An example configuration can be find below. This configuration limits the access of

 * scripts or applications (roboagent limit)

 * webcrawlers (botlimit)

 * IPs which send too many requests (IP limit)

 * too many json, csv, etc. requests (rss/json limit)

 * the same UserAgent of if too many requests (useragent limit)


.. code:: json

    [
        {
            "name": "search request",
            "filters": ["Param:q", "Path=^(/|/search)$"],
            "interval": <time-interval-in-sec>,
            "limit": <max-request-number-in-interval>,
            "subrules": [
                {
                    "name": "roboagent limit",
                    "interval": <time-interval-in-sec>,
                    "limit": <max-request-number-in-interval>,
                    "filters": ["Header:User-Agent=(curl|cURL|Wget|python-requests|Scrapy|FeedFetcher|Go-http-client)"],
                    "actions": [
                        {"name": "block",
                         "params": {"message": "Rate limit exceeded"}}
                    ]
                },
                {
                    "name": "botlimit",
                    "limit": 0,
                    "stop": true,
                    "filters": ["Header:User-Agent=(Googlebot|bingbot|Baiduspider|yacybot|YandexMobileBot|YandexBot|Yahoo!

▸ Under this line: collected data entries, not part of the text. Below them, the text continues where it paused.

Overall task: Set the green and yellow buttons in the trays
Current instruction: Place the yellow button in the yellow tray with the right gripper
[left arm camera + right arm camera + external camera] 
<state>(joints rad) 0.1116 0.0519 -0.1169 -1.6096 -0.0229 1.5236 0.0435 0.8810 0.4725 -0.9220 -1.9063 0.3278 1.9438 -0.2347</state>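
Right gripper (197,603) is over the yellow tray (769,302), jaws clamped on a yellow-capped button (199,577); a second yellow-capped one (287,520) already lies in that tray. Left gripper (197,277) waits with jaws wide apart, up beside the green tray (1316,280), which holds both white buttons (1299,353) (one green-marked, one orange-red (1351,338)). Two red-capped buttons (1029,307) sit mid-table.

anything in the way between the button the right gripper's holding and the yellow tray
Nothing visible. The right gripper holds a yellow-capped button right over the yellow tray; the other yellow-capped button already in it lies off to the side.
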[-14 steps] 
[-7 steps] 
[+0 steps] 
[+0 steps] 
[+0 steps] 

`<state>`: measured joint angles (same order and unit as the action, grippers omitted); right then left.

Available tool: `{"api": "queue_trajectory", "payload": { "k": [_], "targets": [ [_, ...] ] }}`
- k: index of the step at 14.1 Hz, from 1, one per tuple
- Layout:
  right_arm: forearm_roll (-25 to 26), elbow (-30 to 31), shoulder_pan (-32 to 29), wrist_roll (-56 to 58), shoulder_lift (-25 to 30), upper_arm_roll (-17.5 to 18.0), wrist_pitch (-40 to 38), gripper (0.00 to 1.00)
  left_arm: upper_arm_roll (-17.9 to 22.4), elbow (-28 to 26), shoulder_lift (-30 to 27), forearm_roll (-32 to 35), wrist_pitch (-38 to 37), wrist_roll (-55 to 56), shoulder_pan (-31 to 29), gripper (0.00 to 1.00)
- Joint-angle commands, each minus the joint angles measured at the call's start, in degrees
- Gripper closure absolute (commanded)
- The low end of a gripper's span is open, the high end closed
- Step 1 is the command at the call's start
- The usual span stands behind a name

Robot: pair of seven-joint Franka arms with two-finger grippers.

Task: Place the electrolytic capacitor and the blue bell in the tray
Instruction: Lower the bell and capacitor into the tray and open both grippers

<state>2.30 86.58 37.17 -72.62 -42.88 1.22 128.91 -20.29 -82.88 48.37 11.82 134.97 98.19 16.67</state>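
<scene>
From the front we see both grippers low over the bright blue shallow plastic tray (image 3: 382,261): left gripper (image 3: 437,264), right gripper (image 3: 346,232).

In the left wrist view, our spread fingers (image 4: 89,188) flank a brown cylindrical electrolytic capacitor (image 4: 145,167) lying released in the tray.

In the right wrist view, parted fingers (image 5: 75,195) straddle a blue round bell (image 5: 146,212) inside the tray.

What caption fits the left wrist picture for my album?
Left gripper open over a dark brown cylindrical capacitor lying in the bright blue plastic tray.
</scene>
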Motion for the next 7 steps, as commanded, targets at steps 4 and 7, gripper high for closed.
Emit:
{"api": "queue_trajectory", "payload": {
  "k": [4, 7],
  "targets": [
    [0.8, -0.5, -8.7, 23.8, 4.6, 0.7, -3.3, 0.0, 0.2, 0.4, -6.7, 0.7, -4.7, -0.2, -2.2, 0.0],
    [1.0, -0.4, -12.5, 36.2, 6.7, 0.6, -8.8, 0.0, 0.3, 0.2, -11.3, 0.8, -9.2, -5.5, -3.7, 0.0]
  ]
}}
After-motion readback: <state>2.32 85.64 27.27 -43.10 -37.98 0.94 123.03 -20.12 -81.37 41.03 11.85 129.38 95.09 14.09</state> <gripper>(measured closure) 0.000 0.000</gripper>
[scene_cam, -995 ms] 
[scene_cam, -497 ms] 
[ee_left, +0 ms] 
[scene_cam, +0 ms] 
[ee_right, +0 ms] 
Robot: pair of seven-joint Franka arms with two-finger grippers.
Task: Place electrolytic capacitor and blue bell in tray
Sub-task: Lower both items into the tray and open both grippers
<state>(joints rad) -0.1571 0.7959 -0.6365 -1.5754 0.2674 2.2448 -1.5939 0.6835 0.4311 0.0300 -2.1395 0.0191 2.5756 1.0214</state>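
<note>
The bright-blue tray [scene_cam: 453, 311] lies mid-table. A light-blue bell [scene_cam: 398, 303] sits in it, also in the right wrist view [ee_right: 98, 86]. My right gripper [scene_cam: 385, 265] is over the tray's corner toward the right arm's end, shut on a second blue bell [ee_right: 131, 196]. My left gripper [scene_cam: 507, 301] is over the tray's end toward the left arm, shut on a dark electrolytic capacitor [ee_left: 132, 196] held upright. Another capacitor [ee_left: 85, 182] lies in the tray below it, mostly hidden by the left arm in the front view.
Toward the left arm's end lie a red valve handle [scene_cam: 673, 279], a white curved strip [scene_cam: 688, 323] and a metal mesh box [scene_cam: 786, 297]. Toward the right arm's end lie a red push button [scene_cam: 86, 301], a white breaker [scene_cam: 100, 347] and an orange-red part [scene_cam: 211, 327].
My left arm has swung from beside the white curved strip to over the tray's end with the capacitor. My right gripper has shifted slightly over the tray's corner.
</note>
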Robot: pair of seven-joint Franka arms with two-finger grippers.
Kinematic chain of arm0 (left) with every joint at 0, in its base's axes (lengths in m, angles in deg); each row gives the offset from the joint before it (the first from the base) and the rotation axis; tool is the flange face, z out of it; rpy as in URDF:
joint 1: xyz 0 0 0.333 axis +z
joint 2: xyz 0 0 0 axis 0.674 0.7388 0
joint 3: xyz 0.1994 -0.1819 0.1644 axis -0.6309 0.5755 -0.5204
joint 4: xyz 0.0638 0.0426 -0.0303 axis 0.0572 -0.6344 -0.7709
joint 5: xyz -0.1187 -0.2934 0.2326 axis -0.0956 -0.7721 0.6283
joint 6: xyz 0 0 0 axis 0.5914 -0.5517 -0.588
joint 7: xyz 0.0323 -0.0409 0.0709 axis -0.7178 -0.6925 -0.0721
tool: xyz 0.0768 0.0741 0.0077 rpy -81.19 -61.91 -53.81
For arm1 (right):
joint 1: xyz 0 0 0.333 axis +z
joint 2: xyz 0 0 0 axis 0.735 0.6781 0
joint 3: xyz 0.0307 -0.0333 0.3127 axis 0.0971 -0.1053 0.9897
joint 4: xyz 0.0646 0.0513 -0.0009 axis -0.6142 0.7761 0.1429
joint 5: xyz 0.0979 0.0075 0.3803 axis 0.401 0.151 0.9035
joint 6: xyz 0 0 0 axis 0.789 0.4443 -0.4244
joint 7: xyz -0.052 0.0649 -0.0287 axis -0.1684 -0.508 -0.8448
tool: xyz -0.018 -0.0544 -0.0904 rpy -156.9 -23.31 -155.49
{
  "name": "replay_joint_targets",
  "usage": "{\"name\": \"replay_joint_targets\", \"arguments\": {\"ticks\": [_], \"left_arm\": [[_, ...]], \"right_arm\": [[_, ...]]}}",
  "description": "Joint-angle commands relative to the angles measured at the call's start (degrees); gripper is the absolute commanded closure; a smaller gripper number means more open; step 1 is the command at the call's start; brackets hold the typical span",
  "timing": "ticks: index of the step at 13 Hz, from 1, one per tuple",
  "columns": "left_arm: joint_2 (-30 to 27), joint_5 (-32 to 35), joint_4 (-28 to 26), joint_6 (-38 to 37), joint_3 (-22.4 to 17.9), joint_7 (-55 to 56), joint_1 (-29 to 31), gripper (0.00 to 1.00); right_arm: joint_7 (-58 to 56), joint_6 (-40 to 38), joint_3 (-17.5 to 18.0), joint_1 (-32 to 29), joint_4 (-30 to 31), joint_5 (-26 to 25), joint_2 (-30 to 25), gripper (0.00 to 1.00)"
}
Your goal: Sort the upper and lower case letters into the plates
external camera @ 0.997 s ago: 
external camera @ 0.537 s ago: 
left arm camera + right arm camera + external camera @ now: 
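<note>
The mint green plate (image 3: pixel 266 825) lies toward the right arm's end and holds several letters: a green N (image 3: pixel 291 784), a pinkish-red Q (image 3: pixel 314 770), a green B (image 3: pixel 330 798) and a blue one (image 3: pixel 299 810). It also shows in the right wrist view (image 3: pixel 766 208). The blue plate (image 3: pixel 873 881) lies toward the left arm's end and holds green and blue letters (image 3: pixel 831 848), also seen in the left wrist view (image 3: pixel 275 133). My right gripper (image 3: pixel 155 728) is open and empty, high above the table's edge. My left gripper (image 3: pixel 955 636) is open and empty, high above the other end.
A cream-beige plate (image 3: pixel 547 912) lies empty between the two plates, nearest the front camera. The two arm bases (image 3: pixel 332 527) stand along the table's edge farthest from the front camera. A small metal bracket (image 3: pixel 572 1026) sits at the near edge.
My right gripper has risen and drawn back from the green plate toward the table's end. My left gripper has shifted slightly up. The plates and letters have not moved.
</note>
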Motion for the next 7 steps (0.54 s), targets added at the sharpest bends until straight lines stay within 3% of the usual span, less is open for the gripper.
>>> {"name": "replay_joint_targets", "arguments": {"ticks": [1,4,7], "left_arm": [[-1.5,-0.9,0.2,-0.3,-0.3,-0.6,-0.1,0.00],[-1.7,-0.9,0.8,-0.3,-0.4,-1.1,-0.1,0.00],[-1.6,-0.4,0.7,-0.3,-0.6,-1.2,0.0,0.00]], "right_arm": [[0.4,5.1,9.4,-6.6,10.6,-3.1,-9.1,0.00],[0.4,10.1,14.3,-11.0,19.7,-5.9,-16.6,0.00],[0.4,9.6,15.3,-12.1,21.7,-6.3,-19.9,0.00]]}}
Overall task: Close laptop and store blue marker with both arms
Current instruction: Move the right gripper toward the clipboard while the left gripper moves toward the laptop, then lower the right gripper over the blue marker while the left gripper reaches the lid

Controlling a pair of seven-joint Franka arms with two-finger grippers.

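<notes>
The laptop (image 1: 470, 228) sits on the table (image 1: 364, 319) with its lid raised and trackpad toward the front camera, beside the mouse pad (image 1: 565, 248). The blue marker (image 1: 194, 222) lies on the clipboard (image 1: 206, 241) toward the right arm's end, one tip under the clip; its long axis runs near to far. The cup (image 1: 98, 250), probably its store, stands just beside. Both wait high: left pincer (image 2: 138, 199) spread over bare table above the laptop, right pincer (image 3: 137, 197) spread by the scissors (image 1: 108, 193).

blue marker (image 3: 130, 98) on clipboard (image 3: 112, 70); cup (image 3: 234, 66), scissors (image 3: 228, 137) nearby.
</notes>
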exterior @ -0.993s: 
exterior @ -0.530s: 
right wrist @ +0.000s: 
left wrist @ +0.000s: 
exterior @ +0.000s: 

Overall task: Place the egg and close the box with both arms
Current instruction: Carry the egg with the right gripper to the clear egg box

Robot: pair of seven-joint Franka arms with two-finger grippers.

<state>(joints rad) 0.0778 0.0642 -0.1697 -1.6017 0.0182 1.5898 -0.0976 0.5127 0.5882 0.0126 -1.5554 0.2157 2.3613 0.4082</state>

Slurp|MJ12bot|AhrefsBot|archive.org_bot|msnbot|MJ12bot|SeznamBot|linkdexbot|Netvibes|SMTBot|zgrab|James BOT)"],
                    "actions": [
                        {"name": "block",
                         "params": {"message": "Rate limit exceeded"}}
                    ]
                },
                {
                    "name": "IP limit",
                    "interval": <time-interval-in-sec>,
                    "limit": <max-request-number-in-interval>,
                    "stop": true,
                    "aggregations": ["Header:X-Forwarded-For"],
                    "actions": [
                        {"name": "block",
                         "params": {"message": "Rate limit exceeded"}}
                    ]
                },
                {
                    "name": "rss/json limit",
                    "interval": <time-interval-in-sec>,
                    "limit": <max-request-number-in-interval>,
                    "stop": true,
                    "filters": ["Param:format=(csv|json|rss)"],
                    "actions": [
                        {"name": "block",
                         "params": {"message": "Rate limit exceeded"}}
                    ]
                },
                {
                    "name": "useragent limit",
                    "interval": <time-interval-in-sec>,
                    "limit": <max-request-number-in-interval>,
                    "aggregations": ["Header:User-Agent"],
                    "actions": [
                        {"name": "block",
                         "params": {"message": "Rate limit exceeded"}}
                    ]
                }
            ]
        }
    ]



Route request through filtron
-----------------------------

Filtron can be started using the following command:

.. code:: bash

    $ filtron -rules rules.json

It listens on 127.0.0.1:4004 and forwards filtered requests to 127.0.0.1:8888 by default.

Use it along with ``nginx`` with the following example configuration.

.. code:: bash

    location / {
        proxy_set_header        Host    $http_host;
        proxy_set_header        X-Real-IP $remote_addr;
        proxy_set_header        X-Forwarded-For $proxy_add_x_forwarded_for;
        proxy_set_header        X-Scheme $scheme;
        proxy_pass http://127.0.0.1:4004/;
    }

Requests are coming from port 4004 going through filtron and then forwarded to port 8888 where a searx is being run.